** Work to complete **
The answer is an exact copy of the lines from the one with "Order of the" to the end of the listing below, pictures left out.

** Supplied material **
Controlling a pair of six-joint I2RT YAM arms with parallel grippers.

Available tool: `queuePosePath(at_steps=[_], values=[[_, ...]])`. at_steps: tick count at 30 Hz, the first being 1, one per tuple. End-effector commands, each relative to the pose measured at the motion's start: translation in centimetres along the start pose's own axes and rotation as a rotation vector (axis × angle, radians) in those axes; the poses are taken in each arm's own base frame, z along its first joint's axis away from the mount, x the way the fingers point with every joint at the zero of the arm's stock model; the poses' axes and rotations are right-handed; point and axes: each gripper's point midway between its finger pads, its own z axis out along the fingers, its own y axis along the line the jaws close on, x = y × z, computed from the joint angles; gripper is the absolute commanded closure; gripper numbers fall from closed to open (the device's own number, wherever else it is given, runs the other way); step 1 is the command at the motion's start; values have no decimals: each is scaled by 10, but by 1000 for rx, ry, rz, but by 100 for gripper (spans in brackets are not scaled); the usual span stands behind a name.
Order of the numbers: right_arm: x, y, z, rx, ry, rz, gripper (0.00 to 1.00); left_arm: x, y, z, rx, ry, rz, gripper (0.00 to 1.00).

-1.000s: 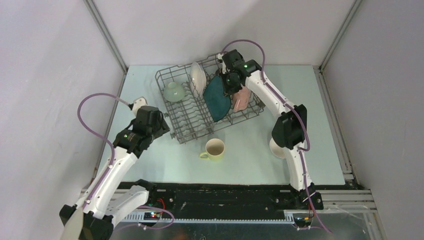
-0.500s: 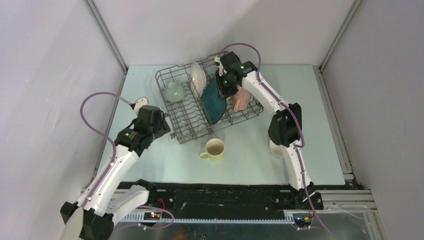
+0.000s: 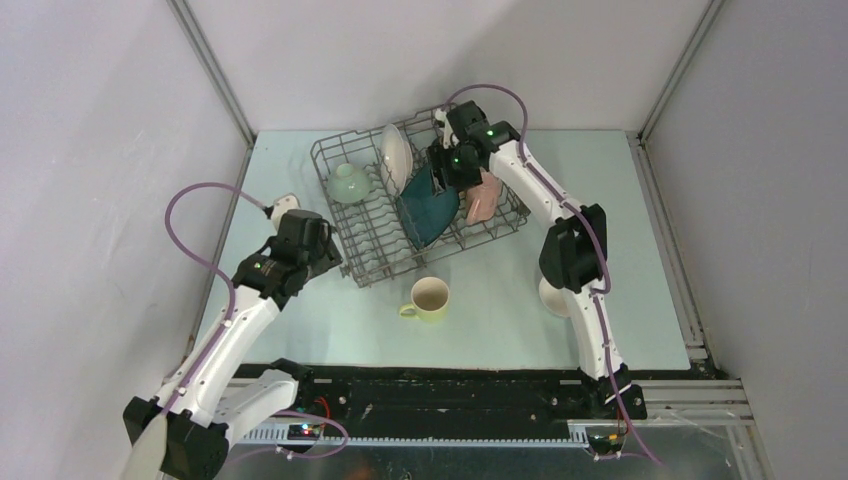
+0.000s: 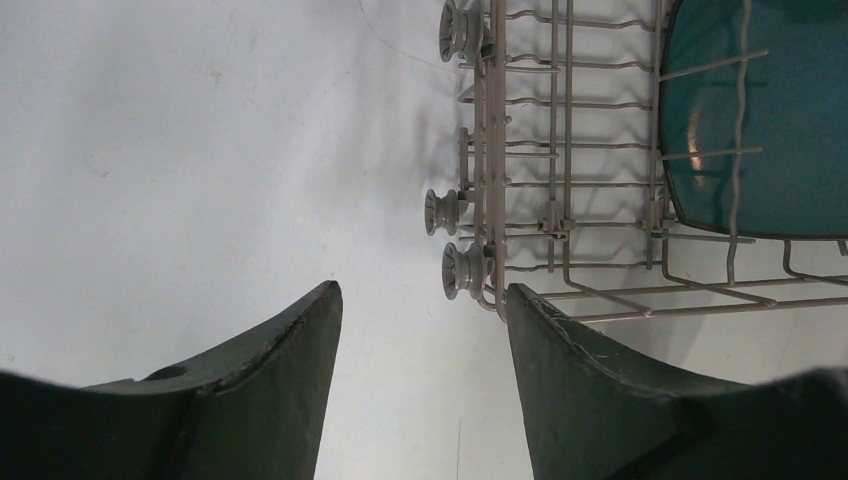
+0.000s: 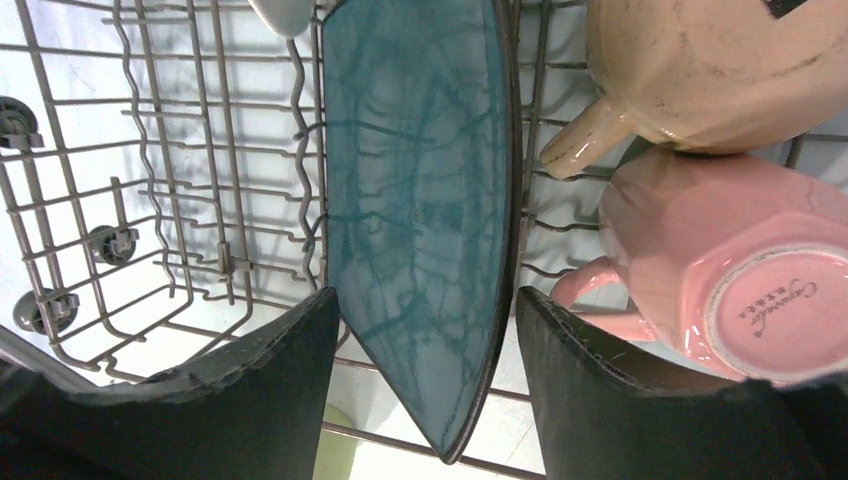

** Solution to the exercise **
Order of the numbers: right_arm: x, y, z, rx, ry, rz, gripper (0.00 to 1.00); left_arm: x, y, z, rx, ry, rz, gripper (0.00 to 1.00).

-1.000s: 
-0.500s: 
+0.000s: 
+0.000s: 
+0.000s: 

No additional output is required.